> Your assignment
Check every line of the data below for the word "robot" and say how many have it, without further comment.

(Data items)
**********
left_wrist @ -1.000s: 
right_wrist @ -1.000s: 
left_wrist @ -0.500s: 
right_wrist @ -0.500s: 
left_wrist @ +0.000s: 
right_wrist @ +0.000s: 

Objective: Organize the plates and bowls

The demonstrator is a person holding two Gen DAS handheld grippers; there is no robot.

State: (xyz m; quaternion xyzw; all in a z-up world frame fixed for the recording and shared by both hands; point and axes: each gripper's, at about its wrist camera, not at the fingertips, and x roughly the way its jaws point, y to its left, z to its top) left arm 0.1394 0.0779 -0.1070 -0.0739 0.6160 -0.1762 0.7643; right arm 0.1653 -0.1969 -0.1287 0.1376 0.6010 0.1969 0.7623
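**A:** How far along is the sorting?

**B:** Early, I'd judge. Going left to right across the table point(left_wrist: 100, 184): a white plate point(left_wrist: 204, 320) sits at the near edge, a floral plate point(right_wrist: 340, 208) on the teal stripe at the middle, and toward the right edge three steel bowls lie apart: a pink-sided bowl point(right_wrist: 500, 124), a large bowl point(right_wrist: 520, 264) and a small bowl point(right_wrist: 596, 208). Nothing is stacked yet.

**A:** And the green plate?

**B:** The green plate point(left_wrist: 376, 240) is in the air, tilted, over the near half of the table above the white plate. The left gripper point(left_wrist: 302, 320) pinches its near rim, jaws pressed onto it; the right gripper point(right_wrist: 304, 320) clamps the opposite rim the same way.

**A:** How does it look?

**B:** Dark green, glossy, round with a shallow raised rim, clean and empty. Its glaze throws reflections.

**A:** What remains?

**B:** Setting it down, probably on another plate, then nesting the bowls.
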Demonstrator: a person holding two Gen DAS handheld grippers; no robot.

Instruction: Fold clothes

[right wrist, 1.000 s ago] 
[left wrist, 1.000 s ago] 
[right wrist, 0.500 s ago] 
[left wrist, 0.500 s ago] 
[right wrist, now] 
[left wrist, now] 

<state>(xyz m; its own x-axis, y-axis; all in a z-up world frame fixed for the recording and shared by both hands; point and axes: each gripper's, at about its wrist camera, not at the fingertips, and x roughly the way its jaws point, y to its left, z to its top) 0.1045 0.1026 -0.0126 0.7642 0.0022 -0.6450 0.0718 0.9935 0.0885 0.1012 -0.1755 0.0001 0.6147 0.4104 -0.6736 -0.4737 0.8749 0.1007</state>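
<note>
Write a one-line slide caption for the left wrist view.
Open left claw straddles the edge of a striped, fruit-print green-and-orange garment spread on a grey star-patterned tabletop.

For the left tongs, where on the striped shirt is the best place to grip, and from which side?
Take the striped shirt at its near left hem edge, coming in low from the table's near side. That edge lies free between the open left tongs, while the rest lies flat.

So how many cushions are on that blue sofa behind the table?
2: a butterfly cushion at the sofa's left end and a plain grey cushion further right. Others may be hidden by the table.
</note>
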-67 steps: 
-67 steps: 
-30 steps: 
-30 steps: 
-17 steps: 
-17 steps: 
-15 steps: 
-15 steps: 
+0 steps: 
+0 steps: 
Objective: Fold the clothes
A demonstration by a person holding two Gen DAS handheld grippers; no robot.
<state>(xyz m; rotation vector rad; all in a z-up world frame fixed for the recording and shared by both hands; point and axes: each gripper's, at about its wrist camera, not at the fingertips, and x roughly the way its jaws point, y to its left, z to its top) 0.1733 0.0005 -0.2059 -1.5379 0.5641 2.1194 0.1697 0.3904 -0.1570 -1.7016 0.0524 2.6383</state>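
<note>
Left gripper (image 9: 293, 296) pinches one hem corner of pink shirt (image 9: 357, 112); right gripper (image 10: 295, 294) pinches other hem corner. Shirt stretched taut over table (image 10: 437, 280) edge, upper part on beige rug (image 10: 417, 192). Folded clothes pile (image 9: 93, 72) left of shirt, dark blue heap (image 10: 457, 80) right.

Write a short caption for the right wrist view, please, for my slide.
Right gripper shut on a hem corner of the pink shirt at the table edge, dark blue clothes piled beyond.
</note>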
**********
> Solution to this task
3